Des manifestants commencent à se rassembler devant des Capitoles d’État

Quelques manifestants ont déjà commencé dimanche à se rassembler dans certaines capitales d’État afin de protester contre l’assermentation du président élu Joe Biden qui se déroulera mercredi à Washington.

Environ deux dizaines de personnes, dont plusieurs portaient des fusils, ont manifesté devant le Capitole de l’État d’Ohio, à Columbus. Elles étaient observées par plusieurs dizaines de membres de la Garde nationale placée autour du bâtiment.

Plusieurs dizaines de personnes — certaines brandissant le drapeau américain  — sont aussi rassemblées devant le Capitole de l’État de la Caroline du Sud, à Columbia. Ils ont été imités par un petit groupe de protestataires, dont certains étaient armés, qui se tenaient près d’une clôture grillagée entourant le Capitole du Michigan sous la surveillance de policiers d’État.

À Washington, d’imposantes mesures de sécurité ont été prises à la suite de l’émeute du 6 janvier. Des centaines de partisans en colère du président défait Donald Trump ont fait irruption dans le Capitole afin d’empêcher les élus à certifier la victoire de Joe Biden. L’immeuble est cerné par une haute clôture,  le National Mall a été fermé au grand public, la mairesse a demandé aux gens de ne pas venir visiter la ville. Quelque 25 000 soldats de la Garde nationale devraient arriver dans la capitale dans les prochains jours.

Le FBI a mis en garde contre des manifestations armées à Washington et dans les 50 capitales d’État. Des messages publiés sur les réseaux sociaux annonçaient déjà des manifestations, bien que l’on ne sache pas combien de personnes pourraient y participer.

Les autorités de certains États disent n’avoir aucune indication précise pour d’éventuelles manifestations. Plusieurs officiels ont juré d’être prêts à faire face à n’importe quelle éventualité. Ils ne veulent pas que l’émeute du 6 janvier se répète chez eux.

Au cours des derniers jours, plus de 125 personnes ont été arrêtées relativement à ces troubles insurrectionnels.

Un contre-manifestant est venu au Capitole de l’État de Pennsylvanie, affirmant avoir entendu parler de la possibilité d’une manifestation d’un groupe de militants d’extrême droite. Toutefois, il n’y avait personne.

«Je m’opposer fondamentalement aux manifestants potentiels qui viennent ici pour délégitimer les élections. Je ne veux pas être passif en exprimant ma désapprobation à leur arrivée dans cette ville», a déclaré Stephen Rzonca.

Plus d’un tiers des gouverneurs avaient appelé la Garde nationale pour protéger leurs capitales et aider les forces de l’ordre locales.

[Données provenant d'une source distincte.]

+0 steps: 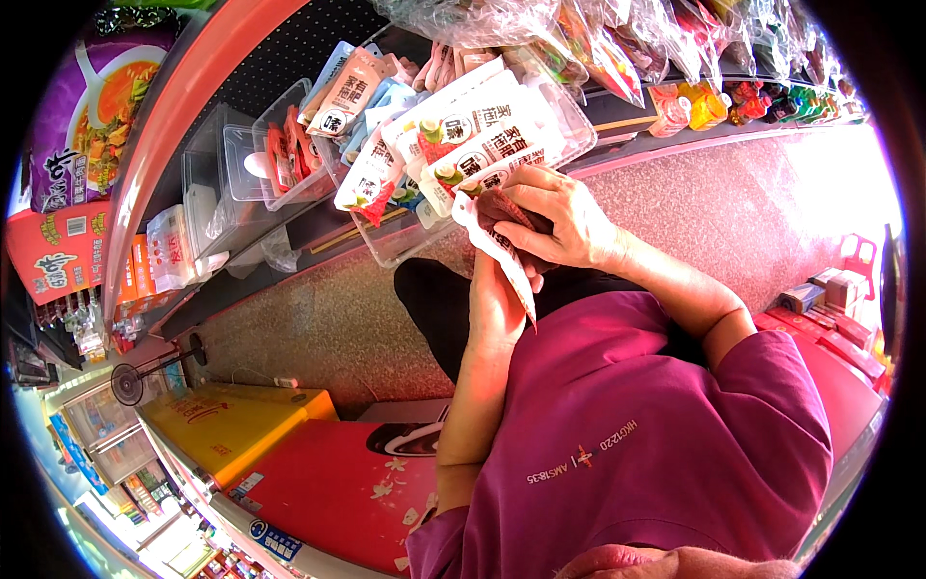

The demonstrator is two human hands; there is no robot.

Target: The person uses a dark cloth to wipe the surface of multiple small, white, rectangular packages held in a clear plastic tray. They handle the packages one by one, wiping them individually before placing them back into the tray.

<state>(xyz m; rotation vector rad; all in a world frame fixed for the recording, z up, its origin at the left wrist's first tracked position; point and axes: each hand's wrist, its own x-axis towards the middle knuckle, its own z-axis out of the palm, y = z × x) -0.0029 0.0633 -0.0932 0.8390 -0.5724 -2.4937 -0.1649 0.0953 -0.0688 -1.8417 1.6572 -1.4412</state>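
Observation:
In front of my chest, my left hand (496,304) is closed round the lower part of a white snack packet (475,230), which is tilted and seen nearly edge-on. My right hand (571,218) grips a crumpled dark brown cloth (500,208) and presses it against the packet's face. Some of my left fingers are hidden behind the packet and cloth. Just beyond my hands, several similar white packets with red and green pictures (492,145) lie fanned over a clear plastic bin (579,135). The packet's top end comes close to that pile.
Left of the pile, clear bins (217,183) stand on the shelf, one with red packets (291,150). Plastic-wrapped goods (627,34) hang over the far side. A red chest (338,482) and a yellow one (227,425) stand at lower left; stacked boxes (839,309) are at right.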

Plusieurs ont décrété l’état d’urgence; d’autres ont fermé leur Capitole au public jusqu’après le jour de l’assermentation de M. Biden.

Le gouverneur de l’Ohio, Mike DeWine, a déclaré dimanche que les forces de l’ordre «protégeront les droits des manifestants pacifiques, mais résisteront aussi vigoureusement à toute violence».

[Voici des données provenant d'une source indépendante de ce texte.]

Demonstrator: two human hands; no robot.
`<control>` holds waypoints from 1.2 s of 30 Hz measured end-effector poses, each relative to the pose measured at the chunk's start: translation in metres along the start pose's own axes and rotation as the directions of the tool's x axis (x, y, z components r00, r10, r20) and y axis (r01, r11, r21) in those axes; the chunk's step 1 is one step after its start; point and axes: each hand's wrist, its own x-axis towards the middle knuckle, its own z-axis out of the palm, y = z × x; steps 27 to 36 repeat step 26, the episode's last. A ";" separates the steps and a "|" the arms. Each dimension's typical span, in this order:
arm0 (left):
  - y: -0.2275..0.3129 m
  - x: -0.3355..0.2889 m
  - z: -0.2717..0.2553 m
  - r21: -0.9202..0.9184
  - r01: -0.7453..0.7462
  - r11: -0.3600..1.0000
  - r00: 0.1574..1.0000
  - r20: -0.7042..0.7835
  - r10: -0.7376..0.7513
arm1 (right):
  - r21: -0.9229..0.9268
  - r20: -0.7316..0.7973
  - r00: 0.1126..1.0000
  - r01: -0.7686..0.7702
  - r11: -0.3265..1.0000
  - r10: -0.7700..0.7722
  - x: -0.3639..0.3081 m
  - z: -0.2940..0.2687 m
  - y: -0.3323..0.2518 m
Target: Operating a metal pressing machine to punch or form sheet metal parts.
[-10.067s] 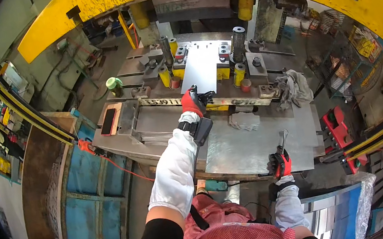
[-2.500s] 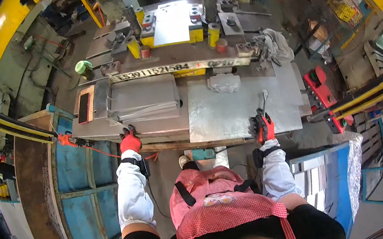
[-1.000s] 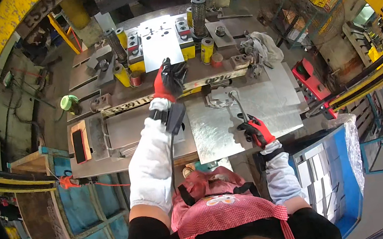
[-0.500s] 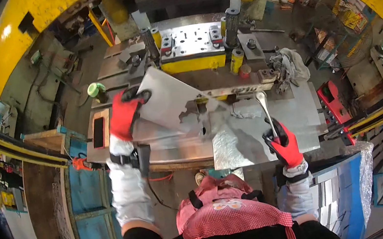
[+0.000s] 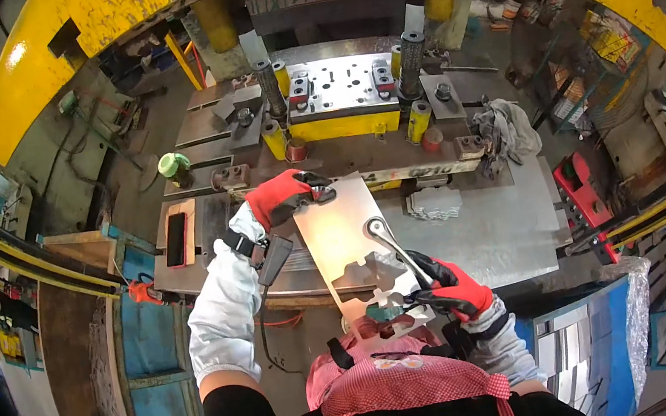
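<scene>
My left hand (image 5: pixel 287 198), in a red and black glove, is closed on the far edge of a thin metal sheet (image 5: pixel 342 222). The sheet hangs tilted over the table's front edge, its near end cut into jagged openings. My right hand (image 5: pixel 455 289), gloved alike, grips a steel tool with a ring-shaped head (image 5: pixel 390 240), much like a ring spanner. That hand is close by the sheet's cut end; whether its fingers also touch the sheet I cannot tell. Right of the sheet lies a small stack of shaped metal pieces (image 5: pixel 434 203).
Beyond the table stands a press with a yellow frame (image 5: pixel 149 16) and a steel die (image 5: pixel 341 86). A phone (image 5: pixel 176 239) and a green-lidded bottle (image 5: pixel 174 170) are at left. Grey rags (image 5: pixel 507 130) and a red control box (image 5: pixel 580 186) are at right.
The sheet has come nearer my body and turned, its cut end now towards me. My left hand moved right, and my right hand moved left and nearer with the tool.
</scene>
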 end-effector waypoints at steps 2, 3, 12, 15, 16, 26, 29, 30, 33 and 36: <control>0.004 0.009 -0.001 -0.575 0.116 0.810 0.972 -0.103 -0.212 | -0.163 -0.116 0.987 -0.128 0.978 0.109 0.001 0.002 -0.020; 0.024 0.017 -0.010 -0.389 0.000 0.921 0.972 -0.214 -0.091 | -0.042 -0.162 0.987 0.012 0.999 -0.019 0.009 0.011 -0.029; 0.010 0.041 0.055 -0.803 -0.522 -0.287 0.786 -0.322 -0.528 | -0.800 0.330 0.521 0.597 0.060 -0.787 0.134 -0.057 -0.076; -0.016 0.046 0.061 -0.692 -0.646 -0.321 0.730 -0.437 -0.526 | -0.786 0.328 0.547 0.610 0.099 -0.770 0.163 -0.065 -0.067; -0.021 0.047 0.062 -0.688 -0.650 -0.323 0.728 -0.443 -0.523 | -0.787 0.334 0.547 0.610 0.092 -0.768 0.170 -0.070 -0.058; -0.016 0.034 0.114 -0.866 -0.351 -0.357 0.904 -0.215 -0.369 | -0.089 -0.326 0.851 0.407 0.909 -0.412 0.223 -0.067 -0.036; -0.016 0.034 0.114 -0.866 -0.351 -0.357 0.904 -0.215 -0.369 | -0.089 -0.326 0.851 0.407 0.909 -0.412 0.223 -0.067 -0.036; -0.016 0.034 0.114 -0.866 -0.351 -0.357 0.904 -0.215 -0.369 | -0.089 -0.326 0.851 0.407 0.909 -0.412 0.223 -0.067 -0.036; -0.016 0.034 0.114 -0.866 -0.351 -0.357 0.904 -0.215 -0.369 | -0.089 -0.326 0.851 0.407 0.909 -0.412 0.223 -0.067 -0.036; -0.016 0.034 0.114 -0.866 -0.351 -0.357 0.904 -0.215 -0.369 | -0.089 -0.326 0.851 0.407 0.909 -0.412 0.223 -0.067 -0.036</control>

Certaines législatures d’État ont également annulé des séances ou réduit leurs activités pour la semaine à venir, invoquant des mesures de sécurité.

À Salem, dans l’Oregon, où des foules ont pénétré de force dans le Capitole d’État, le mois dernier, les fenêtres du premier étage du bâtiment ont été placardées et la Garde nationale a été déployée. La législature devait commencer mardi sa session parlementaire, mais une grande partie des activités ont été retardées d’au moins deux jours en raison d’avertissements concernant des violences potentielles.

«Le Capitale de l’État est devenu une forteresse, a déclaré le président du Sénat de l’Oregon, le démocrate Peter Courtney. Je n’ai jamais pensé voir ça. Ça me brise le coeur.»